CenturyLinkCloud / chef-provisioning-vsphere

A chef-provisioning provisioner for VMware vSphere
MIT License
66 stars 57 forks source link

New machines are always rebooted after provision #28

Closed cnelson closed 8 years ago

cnelson commented 9 years ago

Each new machine I bring up is rebooted before it's converged. This increases my runtime significantly.

I've commented out this section of code as a test, and provisioning runs fine without a reboot:

https://github.com/CenturyLinkCloud/chef-provisioning-vsphere/blob/19272e9225984a8e3abc8a0a51c978044468430a/lib/chef/provisioning/vsphere_driver/driver.rb#L320

Before I submit a PR to change this behavior, can someone educate me on why this driver reboot each machine after it comes up for the first time? Is it working around some issues in vSphere that I'm haven't run into?

mwrock commented 9 years ago

In most cases that should not be called.
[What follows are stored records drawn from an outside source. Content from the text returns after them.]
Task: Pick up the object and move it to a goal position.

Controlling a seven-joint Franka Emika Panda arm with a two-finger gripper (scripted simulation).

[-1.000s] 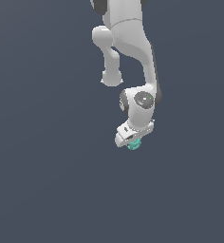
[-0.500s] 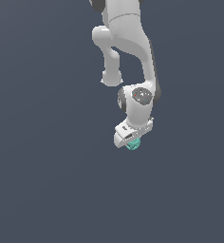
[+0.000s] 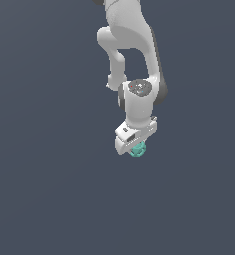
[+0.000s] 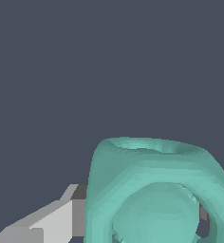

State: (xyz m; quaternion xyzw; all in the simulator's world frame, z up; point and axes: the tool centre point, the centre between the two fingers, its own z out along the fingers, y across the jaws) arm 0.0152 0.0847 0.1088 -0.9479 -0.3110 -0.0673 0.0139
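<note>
- The arm (image 3: 132, 55) reaches down out of the exterior view's upper part, and its white end effector (image 3: 136, 146) points toward the plain dark surface (image 3: 45, 189).
- The end effector appears closed on the teal-green object (image 3: 138, 149). In the wrist view one grey finger (image 4: 61, 216) presses against the side of the object (image 4: 152, 190), and a sliver of the other shows at the opposite side.
- The object sits right at the fingertips, filling the space between them, its round hollow facing the wrist camera.
- No goal marker shows in either view, so where to carry it cannot be told.
- Whether the object is off the surface is unclear, as no shadow or gap is visible.
- For a clean carry I would keep the squeeze constant, hold the wrist's orientation fixed, and travel smoothly without jerks. The lump's rounded, hollowed faces probably give the pads little flat contact, so it could twist.
</note>
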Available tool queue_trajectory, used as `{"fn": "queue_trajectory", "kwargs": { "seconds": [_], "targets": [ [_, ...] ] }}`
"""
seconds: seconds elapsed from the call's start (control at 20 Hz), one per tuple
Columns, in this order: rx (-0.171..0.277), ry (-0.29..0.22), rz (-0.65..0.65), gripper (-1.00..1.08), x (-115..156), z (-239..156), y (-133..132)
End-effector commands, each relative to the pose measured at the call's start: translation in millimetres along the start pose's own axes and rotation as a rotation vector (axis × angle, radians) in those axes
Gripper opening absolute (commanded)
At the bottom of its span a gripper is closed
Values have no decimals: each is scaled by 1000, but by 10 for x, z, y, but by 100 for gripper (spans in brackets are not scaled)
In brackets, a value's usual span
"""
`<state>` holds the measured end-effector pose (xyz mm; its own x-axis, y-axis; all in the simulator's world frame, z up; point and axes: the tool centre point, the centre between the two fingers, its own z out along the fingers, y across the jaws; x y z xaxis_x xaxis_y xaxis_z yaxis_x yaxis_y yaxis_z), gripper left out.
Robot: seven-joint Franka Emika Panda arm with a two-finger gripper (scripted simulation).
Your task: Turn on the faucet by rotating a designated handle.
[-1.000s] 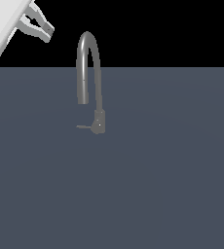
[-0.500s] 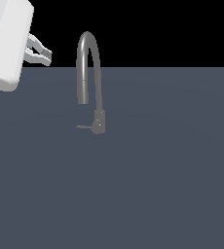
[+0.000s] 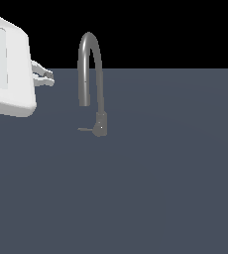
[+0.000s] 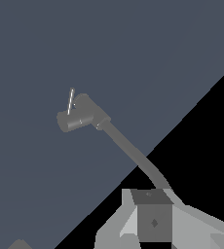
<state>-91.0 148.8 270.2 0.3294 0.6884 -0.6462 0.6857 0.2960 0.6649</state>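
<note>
The faucet (image 3: 89, 64) is a slim grey gooseneck tap standing on the dark floor, with a short, thicker base (image 3: 101, 124). The handle (image 3: 85, 130) is a thin grey rod sticking out of the base toward the exterior view's left. My gripper (image 3: 48, 78) is up in the air to the exterior view's left of the spout, at about spout height and apart from it. It looks open and holds nothing. In the wrist view the base (image 4: 80, 116), the handle (image 4: 71, 101) and the spout tube (image 4: 128, 151) show beyond one grey finger (image 4: 153, 221).
The big white arm body (image 3: 9, 64) fills the upper part of the exterior view's left. A flat dark grey floor (image 3: 160, 188) spreads around the faucet, with a black background behind it.
My arm and gripper have come down and moved toward the exterior view's right, closer to the faucet. The faucet and its handle have not moved.
</note>
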Motion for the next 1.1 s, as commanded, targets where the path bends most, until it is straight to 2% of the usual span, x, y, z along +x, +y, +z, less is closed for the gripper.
{"fn": "queue_trajectory", "kwargs": {
  "seconds": [0.0,1.05],
  "targets": [
    [-41,0,-41,-100,82,38,-48],
    [-367,-13,-380,-100,648,460,-518]
  ]
}}
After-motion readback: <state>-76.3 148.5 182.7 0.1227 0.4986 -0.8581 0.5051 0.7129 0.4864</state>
That restart occurs as a last ditch effort to ensure that the designated IP is correctly set on the VM. If at this point the ip in VMWare still does not reflect the static IP assigned to the machine, it will reboot in an to ensure the IP is correctly set.

When I see this happen, it usually means there is some other network or domain related issue happening with the box but I cant recall the specifics.
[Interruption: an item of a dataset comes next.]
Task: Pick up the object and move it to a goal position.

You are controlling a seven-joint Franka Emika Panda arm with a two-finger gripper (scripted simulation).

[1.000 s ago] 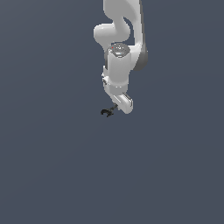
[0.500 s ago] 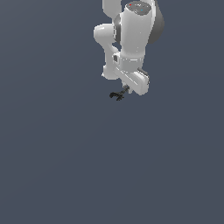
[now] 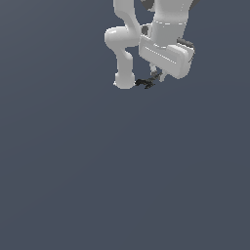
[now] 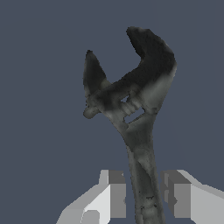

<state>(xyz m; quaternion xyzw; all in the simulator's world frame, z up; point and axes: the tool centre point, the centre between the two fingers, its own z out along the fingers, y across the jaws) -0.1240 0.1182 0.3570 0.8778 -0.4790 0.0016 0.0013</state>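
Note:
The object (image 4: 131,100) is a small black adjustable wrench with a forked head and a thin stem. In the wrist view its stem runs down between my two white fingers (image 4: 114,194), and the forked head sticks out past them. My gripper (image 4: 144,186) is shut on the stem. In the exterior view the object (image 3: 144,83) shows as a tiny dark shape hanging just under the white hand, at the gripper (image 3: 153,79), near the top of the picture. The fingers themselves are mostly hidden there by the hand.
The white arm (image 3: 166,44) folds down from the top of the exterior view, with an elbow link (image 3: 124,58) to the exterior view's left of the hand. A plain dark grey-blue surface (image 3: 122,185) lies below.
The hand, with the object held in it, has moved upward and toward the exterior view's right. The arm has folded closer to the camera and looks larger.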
I assume you are trying to give your VMs a static IP? Do you see that IP registered with the VM in your vsphere client with that reboot removed?

cnelson commented 9 years ago

I actually see this issue primarily with machines that are DHCP. The machine gets an address from DHCP, vmware-tools in the guest communicates it back to VSphere, this driver sees the address, then reboots the machine anyway. Relevant snippet from a run:

- IP addresses found: []
- IP addresses found: []
- IP addresses found: ["10.102.101.198", "fe80::250:56ff:fe91:215"]
- rebooting...

Looking at the code it looks like wait_for_ip is succeeding but then the subsequent call to has_ip fails resulting in a reboot... Any suggestions how to debug this further?

mwrock commented 9 years ago

Ahh ok. This makes sense but I don't think removing the reboot is the right fix for this. The current ip waiting logic is rather flawed for DHCP. It may be best to have attempt_ip just return if using DHCP. However, that might cause the wrong ip t obe recorded with the chef machine_spec. The original ip of the vm template could end up in the machine spec which would be bad.

Fixing this would make this faster not only from eliminating the restart but it would eliminate the long wait for the ip that it will never get - minutes.

I just left CenturyLink and no longer have access to vsphere infrastructure to test or futz with that. That may change soon and I will be happy to help if I can.

cnelson commented 9 years ago

I'm actively working on a vSphere based project right now so if I can find the time to diagnose this a bit more, I'll see about a patch to make it a bit more robust.

mwrock commented 9 years ago

I'd really be interested to see if #41 fixes this. I don't have access to an environment where I can test it but if anyone wants to give it a try, 0.8.3.dev has that PR. Please report back results if you do try it.